It is a little misleading that there are two animals with common names suggesting a close relationship sperm whales: the dwarf sperm whale, and the pygmy sperm whale. Such terms, more often than not, are applied to distinguish two species in the same genus (for comparison, the human equivalent would be hominids such as Peking Man). These other two species are not even in its family (humans are in the great ape family), and it is currently not even certain they belong to the same superfamily (for us that equivalent is the apes).
The existence of animals called dwarf and pygmy sperm whales has led a small number of sources to refer to sperm whales as giant sperm whales. I believe this to be confusing, and that term better reserved for fully mature males of the species.

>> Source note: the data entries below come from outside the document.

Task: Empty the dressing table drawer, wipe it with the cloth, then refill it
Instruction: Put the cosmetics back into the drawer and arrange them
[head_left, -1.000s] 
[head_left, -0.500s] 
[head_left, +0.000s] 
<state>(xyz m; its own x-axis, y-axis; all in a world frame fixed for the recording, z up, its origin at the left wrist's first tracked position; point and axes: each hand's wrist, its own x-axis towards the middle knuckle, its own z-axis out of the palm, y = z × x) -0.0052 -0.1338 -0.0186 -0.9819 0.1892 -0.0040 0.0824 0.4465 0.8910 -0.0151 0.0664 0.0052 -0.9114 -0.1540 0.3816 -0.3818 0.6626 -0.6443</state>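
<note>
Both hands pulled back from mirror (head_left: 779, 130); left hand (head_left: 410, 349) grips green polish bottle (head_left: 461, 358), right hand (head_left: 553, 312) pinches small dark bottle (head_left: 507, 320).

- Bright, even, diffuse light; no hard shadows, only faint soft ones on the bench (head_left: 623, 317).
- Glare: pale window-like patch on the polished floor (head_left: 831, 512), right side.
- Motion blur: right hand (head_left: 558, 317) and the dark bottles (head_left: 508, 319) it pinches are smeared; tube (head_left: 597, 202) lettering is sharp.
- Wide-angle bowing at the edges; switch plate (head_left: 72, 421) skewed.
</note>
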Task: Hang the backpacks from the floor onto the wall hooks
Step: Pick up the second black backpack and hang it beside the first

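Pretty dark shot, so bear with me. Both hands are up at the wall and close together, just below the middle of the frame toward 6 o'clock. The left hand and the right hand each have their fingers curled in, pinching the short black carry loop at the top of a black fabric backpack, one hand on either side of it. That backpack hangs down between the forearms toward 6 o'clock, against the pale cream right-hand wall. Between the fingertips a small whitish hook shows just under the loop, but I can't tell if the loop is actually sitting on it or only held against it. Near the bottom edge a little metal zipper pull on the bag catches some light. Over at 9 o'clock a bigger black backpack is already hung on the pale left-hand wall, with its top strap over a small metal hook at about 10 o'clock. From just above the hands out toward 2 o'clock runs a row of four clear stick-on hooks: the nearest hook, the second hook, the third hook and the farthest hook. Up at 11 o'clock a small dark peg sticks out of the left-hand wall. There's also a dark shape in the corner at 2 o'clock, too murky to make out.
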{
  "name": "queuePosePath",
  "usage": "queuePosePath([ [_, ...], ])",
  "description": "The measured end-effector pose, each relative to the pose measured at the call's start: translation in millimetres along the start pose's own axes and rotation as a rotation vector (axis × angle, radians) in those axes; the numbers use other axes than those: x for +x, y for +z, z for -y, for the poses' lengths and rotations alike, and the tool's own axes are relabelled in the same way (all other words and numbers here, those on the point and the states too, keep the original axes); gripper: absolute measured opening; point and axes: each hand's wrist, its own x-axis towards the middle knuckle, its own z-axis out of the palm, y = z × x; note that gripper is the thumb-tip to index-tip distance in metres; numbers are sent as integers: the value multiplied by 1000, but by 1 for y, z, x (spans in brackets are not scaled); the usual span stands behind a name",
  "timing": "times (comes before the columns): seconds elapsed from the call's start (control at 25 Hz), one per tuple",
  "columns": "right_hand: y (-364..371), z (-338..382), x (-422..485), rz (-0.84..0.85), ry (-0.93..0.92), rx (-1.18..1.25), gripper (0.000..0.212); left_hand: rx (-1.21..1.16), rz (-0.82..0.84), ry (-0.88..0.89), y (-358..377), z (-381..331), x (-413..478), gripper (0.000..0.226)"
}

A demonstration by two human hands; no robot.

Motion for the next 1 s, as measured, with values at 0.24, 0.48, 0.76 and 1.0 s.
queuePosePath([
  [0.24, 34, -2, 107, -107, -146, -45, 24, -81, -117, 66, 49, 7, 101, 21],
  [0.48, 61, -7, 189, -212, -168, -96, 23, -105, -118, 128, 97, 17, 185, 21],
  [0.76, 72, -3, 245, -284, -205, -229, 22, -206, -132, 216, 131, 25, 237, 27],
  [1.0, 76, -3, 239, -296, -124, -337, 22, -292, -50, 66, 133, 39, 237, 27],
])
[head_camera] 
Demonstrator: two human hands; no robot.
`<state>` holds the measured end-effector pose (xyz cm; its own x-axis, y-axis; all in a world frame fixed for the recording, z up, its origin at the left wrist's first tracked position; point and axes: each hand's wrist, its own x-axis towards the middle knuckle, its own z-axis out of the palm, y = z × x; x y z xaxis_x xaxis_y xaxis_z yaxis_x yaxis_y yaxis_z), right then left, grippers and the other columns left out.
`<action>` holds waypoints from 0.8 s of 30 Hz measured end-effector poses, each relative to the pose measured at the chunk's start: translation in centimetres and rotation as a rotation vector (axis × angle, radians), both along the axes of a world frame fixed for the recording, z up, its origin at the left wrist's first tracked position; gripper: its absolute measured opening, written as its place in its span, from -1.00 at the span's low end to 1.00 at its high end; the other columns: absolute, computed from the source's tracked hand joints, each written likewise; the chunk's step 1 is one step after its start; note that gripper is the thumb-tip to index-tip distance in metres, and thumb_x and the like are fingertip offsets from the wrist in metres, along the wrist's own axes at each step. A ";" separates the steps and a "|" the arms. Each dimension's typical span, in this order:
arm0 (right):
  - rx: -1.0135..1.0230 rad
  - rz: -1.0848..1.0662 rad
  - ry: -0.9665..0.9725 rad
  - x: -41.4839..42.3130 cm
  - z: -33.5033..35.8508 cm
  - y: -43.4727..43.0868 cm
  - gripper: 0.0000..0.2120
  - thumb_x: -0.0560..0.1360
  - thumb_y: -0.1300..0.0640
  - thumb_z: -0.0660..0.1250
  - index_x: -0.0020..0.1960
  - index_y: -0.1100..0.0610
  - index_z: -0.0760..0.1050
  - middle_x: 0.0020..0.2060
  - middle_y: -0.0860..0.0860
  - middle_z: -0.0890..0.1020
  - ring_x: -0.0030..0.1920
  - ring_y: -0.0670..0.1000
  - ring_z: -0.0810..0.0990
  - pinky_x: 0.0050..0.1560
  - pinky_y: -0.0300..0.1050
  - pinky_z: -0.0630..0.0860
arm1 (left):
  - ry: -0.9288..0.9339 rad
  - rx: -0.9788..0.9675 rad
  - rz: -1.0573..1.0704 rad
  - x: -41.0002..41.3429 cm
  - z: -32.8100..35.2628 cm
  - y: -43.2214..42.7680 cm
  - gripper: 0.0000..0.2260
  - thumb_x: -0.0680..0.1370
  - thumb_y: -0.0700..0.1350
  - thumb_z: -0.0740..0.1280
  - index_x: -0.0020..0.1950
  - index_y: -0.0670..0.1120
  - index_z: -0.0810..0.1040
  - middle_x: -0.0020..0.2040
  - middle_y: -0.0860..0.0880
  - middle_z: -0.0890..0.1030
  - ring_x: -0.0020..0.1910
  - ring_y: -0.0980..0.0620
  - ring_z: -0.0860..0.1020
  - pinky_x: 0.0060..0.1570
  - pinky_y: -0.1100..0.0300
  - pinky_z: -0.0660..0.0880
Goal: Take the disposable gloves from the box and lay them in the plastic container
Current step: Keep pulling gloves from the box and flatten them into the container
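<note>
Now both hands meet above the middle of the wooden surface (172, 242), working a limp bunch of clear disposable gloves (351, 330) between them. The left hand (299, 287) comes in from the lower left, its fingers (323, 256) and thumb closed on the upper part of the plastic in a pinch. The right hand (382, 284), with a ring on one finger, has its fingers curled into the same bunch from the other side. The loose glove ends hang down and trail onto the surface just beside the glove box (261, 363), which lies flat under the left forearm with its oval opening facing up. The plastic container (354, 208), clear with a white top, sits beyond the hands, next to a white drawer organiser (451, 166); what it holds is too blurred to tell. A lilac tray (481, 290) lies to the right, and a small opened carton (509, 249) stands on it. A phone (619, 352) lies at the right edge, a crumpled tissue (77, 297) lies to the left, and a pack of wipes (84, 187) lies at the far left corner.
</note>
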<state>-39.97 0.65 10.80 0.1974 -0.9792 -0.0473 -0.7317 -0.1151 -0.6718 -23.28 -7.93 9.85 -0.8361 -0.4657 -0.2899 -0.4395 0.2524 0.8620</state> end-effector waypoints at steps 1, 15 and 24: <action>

Sperm whales are today the only member or their family. Contrast that with the killer whales, who have at least thirty other whales and dolphins in their own family. This solitary status has been brought about by a rapid collapse from a rather large group. Exactly how diverse, and how sudden that collapse is very hard to say, due to the poor and fragmentary nature of their fossil record.
Sometimes, biological success is equated with species diversity, but it is hard to conclude that here when the sperm whales have 15 – 100 times the biomass of the killer whale species. In fact, by the most probable figures listed in Wikipedia, they have at least five times the biomass of every species combined in the diverse family to which the killer whale belongs.